Nichols, a former merchant marine who loved riding Harleys and being out on the water in the boat he shared with Nagode, died at 11:54 a.m., Feb. 22.

He had known that his life was coming to a close, Nagode said. Doctors had recently told Nichols that he had prostate cancer, and that it had spread throughout his body. But, she said, the couple had plans for Nichols’ final months.

“We wanted to go to the beach, to go out on the boat again,” she said, crying as she looked through photos from the couple’s happier years. “We had plans. He wanted to be at home, with his dogs. He loved those dogs. We had more time. … It wasn’t supposed to be like this.”

Nagode said this week that she definitely believes her partner of 25 years died from causes related to smoke inhalation.

But Nichols’ death certificate tells a different story.

Charlotte White, the Community Home Hospice Center nurse-practitioner who, according to Nagode, evaluated Nichols during his short stay at the Vancouver hospice, signed the certificate after Nichols’ death on Feb. 22.

The nurse-practitioner listed “malignant neoplasm of prostate” as the cause of Nichols’ death, with “secondary malignant neoplasm of bone; chronic obstructive pulmonary disease; (and) chronic atrial fibrillation” listed as contributing factors. Nichols’ cause of death is listed as “natural,” not accidental. White did not refer the case to a medical examiner or coroner for an autopsy, and Nichols’ body was cremated shortly after his death.

City makes initial change, looks toward funding sources

The city has changed its procedure for house alarm-generated calls and brought battalion chiefs back into the mix.

“We’ve changed our policy, so there will be at least three people with the battalion chief responding as well as the two-person (fire engine crew),” Capell told The Post-Record in late March.

In early April, CWFD Chief Nick Swinhart, who has long advocated for an increase in staffing levels at the local fire department, presented city council members and Camas Mayor Scott Higgins, with cost estimates of hiring more firefighters and meeting the public’s demands for at least three, if not four, responders on every call for service coming in to CWFD stations.

Swinhart said four-person engine companies are more typical in larger metropolitan areas like Portland, and that even nearby Vancouver, which has roughly four times the population base of Camas-Washougal, “employs three-person engine staffing.”

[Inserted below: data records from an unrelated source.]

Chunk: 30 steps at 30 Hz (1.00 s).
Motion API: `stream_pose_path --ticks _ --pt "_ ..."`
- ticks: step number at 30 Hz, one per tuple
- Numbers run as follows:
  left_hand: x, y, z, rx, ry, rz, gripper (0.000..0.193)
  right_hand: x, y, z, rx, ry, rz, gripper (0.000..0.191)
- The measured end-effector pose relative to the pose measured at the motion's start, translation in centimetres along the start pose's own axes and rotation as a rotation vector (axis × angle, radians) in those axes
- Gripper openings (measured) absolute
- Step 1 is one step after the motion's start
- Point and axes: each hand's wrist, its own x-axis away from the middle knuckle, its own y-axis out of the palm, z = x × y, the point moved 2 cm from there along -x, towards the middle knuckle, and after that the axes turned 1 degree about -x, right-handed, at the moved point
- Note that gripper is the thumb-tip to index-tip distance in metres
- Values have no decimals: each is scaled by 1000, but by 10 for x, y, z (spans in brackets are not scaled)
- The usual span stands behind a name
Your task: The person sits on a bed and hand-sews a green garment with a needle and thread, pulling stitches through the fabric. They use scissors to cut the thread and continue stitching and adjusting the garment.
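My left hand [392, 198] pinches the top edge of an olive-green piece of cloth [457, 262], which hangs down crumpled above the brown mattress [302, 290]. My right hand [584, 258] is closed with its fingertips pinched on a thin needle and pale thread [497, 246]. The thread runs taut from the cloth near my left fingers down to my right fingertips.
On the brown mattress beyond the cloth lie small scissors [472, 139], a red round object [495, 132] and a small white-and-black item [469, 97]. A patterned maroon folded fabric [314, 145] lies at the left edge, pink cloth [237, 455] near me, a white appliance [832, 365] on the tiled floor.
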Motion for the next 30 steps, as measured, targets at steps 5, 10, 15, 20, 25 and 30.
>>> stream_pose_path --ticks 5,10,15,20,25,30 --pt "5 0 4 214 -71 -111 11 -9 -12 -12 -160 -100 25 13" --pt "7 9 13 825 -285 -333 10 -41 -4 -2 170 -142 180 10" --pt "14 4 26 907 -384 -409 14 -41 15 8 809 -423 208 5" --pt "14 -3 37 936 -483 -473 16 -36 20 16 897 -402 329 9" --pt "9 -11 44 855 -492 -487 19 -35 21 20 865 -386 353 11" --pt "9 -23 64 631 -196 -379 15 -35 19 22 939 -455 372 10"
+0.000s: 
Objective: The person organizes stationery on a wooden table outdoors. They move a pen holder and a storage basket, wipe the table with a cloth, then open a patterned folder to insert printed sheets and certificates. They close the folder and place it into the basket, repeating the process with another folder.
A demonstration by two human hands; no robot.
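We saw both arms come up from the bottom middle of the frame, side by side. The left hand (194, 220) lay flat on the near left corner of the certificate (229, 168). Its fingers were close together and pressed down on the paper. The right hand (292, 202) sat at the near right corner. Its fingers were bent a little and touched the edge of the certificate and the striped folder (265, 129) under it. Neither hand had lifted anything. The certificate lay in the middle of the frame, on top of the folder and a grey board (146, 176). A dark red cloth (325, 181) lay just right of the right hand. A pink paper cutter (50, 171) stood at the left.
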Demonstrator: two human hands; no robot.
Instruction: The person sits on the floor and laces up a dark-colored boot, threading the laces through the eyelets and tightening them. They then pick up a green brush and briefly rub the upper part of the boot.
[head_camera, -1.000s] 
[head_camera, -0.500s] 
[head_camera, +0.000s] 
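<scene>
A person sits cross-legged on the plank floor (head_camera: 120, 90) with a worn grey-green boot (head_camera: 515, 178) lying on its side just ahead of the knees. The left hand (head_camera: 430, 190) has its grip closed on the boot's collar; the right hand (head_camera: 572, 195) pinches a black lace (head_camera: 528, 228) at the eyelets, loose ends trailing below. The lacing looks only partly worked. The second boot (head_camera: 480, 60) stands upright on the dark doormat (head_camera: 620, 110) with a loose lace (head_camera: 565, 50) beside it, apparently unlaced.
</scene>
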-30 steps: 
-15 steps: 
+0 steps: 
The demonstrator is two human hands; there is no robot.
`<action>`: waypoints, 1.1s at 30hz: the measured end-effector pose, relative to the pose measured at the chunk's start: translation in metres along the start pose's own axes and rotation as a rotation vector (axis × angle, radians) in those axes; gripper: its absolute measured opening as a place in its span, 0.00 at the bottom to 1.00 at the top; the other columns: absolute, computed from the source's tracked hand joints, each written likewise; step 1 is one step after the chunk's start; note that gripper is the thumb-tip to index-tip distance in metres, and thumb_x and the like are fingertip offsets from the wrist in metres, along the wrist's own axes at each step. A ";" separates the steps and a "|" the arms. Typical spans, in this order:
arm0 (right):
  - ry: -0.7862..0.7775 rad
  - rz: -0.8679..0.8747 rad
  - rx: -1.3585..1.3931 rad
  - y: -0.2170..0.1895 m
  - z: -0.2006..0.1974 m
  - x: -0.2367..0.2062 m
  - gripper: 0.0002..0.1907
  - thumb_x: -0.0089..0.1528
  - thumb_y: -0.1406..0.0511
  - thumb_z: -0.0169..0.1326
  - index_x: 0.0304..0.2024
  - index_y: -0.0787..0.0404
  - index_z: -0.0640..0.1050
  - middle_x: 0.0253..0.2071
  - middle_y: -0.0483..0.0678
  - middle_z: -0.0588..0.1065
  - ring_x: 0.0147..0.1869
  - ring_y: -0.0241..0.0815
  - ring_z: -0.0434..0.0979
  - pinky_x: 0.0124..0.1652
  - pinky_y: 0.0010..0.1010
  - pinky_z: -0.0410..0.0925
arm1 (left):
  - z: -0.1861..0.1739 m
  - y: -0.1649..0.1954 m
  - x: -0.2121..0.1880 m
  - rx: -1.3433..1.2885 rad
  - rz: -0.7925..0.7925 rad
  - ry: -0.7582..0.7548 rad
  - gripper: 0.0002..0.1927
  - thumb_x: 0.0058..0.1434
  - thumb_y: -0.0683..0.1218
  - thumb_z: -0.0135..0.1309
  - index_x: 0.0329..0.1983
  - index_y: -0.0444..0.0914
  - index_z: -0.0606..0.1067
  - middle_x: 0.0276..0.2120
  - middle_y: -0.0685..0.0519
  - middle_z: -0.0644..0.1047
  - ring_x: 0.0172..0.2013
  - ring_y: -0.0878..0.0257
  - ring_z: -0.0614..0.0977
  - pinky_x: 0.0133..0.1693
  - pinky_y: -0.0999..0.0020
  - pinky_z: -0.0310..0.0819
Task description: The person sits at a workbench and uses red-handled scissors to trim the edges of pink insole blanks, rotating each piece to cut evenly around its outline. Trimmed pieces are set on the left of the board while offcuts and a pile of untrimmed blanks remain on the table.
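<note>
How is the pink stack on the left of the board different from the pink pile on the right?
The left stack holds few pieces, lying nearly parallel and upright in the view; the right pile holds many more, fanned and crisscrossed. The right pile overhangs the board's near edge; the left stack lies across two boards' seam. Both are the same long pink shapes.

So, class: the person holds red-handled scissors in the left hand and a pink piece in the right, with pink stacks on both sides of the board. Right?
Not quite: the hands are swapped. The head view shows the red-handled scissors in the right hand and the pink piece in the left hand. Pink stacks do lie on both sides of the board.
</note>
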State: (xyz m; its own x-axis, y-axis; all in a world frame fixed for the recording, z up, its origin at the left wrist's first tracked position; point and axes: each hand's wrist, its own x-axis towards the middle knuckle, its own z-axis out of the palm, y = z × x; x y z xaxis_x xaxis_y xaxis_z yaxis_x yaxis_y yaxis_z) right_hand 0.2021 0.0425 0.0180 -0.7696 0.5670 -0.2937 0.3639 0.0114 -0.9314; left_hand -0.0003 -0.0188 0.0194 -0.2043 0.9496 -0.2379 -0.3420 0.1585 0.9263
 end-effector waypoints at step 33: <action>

To ensure three people on each engine at all three of Camas’ fire stations would require the city to add an additional 12 to 15 full-time responders at a cost of about $1.3 million per year in additional salary and benefit costs, plus any additional equipment required for the new firefighters.

One possible option for providing the level of service firefighters and their union president have been calling for is to form some type of taxing district, like a regional fire authority, which could gain voter support for staffing increases and pass property tax levies.

Swinhart said in April that he would like to see city and fire leaders discuss these issues at CWFD Joint Policy Advisory Committee (JPAC) meetings, where the cities of Camas and Washougal are equally represented.

‘We had more time together’

More than two months after losing her longtime partner and being displaced from the home they shared, Nagode is still trying to piece her life back together.

Knowing that the death certificate disputes what she believes to be a clear fact — that the smoke Nichols breathed in while waiting for firefighters to extract him from his burning home on Valentine’s Day contributed to his death — weighs on Nagode.

“He had black sludge coming out of his lungs,” Nagode said. “His mustache was black from the smoke, and he had black around his nose. He was there (at the hospice center) because of smoke inhalation, not because of cancer.”

Nagode said she is fighting to get the death certificate changed.

“We had more time together, that’s what is so frustrating,” a distraught Nagode said this week. “He had cancer, yes. But he had time. When he got his diagnosis, they told him he had time … maybe six months. We were making plans. I wanted him to have the (home death) he wanted. The fire changed that.”